Editorial: TB flight raises questions
Monday, June 4, 2007 | 7:06 a.m.
The honeymoon is over for Andrew Speaker, who now resides in an isolation room at a Denver hospital. But his trip to Europe and back is not over for the Centers for Disease Control, the U.S. Customs and Border Patrol, the Homeland Security Department and Congress.
Speaker is the 31-year-old personal injury lawyer from Atlanta whose rare and dangerous case of tuberculosis was discovered through updated tests only after he had left for Paris to be married and go on a honeymoon.
Georgia health officials contacted the CDC after discovering that Speaker had somehow contracted "extensively drug-resistant" tuberculosis, or XDR-TB. They claim Speaker was informed before his trip that he had drug-resistant TB and was advised not to travel, although at the time they did not realize it was the most extreme form. Speaker should have known, however, how dangerous this was. His new father-in-law is a microbiologist at the CDC who specializes in halting the spread of bacterial infections, including TB.
When the CDC finally made cell-phone contact with Speaker more than a week after he had left Atlanta, he was in Rome. The CDC's Dr. Martin Cetron told the Associated Press that Speaker was told not to get onto an airplane, that U.S. officials were working on how to get him home and that he could seek medical care through the U.S. embassy or Italian hospitals.
Instead, Speaker flew to Prague and on to Montreal. From there he drove home, passing with ease through a Border Patrol checkpoint.
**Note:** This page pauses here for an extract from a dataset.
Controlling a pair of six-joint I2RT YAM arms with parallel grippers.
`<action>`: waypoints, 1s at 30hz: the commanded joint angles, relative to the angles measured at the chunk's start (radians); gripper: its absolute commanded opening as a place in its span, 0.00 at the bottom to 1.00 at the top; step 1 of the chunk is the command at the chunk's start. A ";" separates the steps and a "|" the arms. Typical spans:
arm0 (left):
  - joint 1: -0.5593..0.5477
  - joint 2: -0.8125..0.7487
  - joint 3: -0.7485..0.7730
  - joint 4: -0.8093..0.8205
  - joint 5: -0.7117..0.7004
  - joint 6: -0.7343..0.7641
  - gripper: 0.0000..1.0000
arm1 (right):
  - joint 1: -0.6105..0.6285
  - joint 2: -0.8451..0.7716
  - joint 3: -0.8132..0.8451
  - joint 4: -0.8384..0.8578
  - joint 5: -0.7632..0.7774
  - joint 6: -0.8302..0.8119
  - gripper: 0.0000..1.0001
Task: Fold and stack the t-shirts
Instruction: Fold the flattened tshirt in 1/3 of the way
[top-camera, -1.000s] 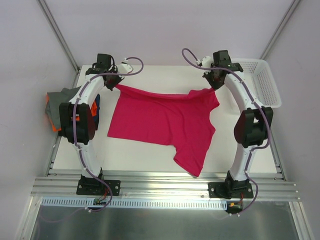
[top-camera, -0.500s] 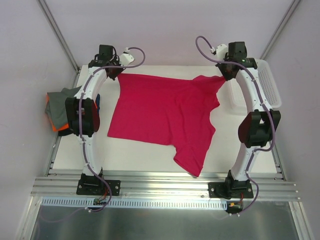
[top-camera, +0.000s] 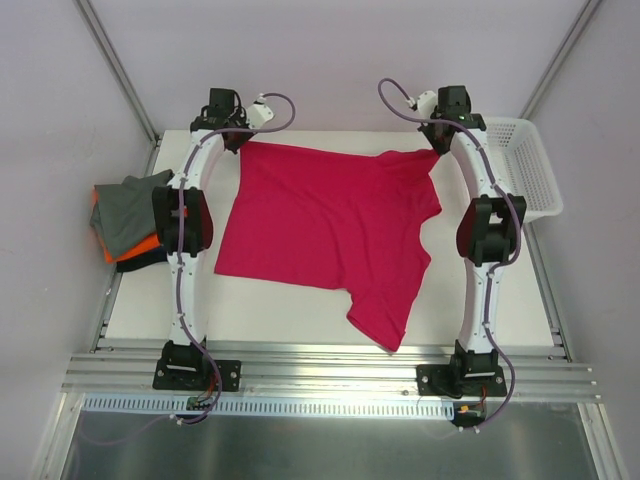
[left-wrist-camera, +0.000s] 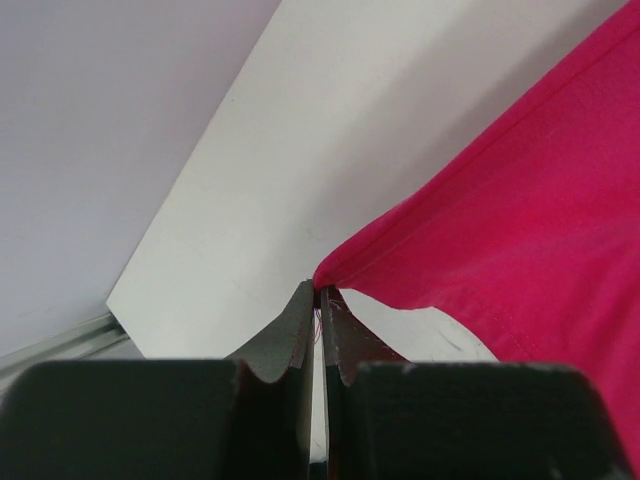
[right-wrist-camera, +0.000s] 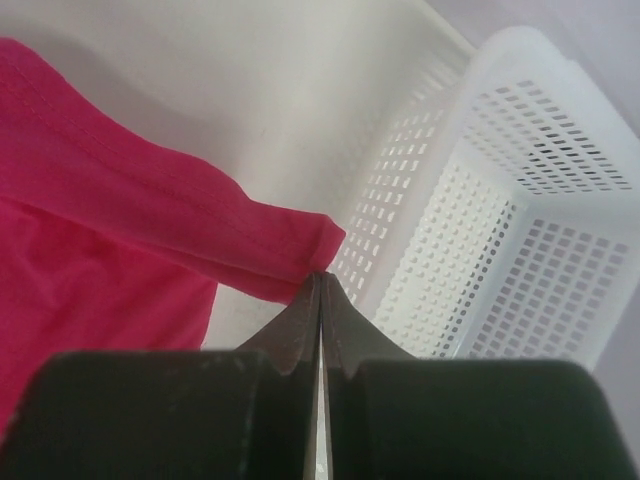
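A magenta-pink t-shirt (top-camera: 330, 225) lies spread over the white table (top-camera: 280, 305), one sleeve pointing to the near edge. At the far left my left gripper (top-camera: 238, 143) is shut on a corner of the shirt. The left wrist view shows the fingertips (left-wrist-camera: 320, 292) pinching the hemmed corner of pink cloth (left-wrist-camera: 520, 230), raised just off the table. At the far right my right gripper (top-camera: 437, 150) is shut on the other far corner. In the right wrist view its tips (right-wrist-camera: 321, 275) hold the folded pink edge (right-wrist-camera: 150, 210).
A pile of grey, orange and dark shirts (top-camera: 130, 215) sits at the table's left edge. A white mesh basket (top-camera: 525, 165) stands at the far right, close beside the right gripper, and its wall (right-wrist-camera: 520, 200) fills the right wrist view. Walls close in behind.
Both arms have stretched out to the far edge, pulling the shirt's far hem back and flatter. The right gripper swung toward the basket, then came back a little to the left.
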 joint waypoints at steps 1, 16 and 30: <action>0.008 0.013 0.069 0.005 -0.010 0.027 0.00 | -0.004 -0.008 0.039 0.053 0.033 -0.022 0.00; 0.011 -0.136 -0.133 0.005 0.024 -0.027 0.00 | 0.011 -0.144 -0.114 -0.050 -0.047 0.060 0.00; 0.011 -0.248 -0.368 0.002 0.065 -0.088 0.00 | 0.043 -0.197 -0.226 -0.190 -0.119 0.130 0.00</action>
From the start, this case has motivated the CDC and the Homeland Security Department to raise serious questions.
Should a person with TB or another contagious, possibly deadly, disease be restricted from flying?
Should the Italian health authorities have been contacted after the CDC traced Speaker to Rome, so that he could have been involuntarily isolated right then and there?
And the Homeland Security Department is asking how Speaker got through the Border Patrol checkpoint at Champlain, N.Y. Even though instructions quickly came through to hold Speaker after an inspector ran a check on his passport, the inspector waved him through. The inspector, who has been removed from duty, said he thought the instructions were "discretionary." How could that happen?
The questions need to be asked, as they bear heavily on controlling disease and ensuring national security. As for the border checkpoint, one point is obvious - inspectors need more training.
But the government does not need to get hysterical about quarantining as the result of this isolated incident. A sober, moderate approach here is needed to ensure that more of our rights and freedoms are not eroded.
We hope members of the House Homeland Security Committee, during a scheduled Wednesday hearing on this whole incident, bear that in mind.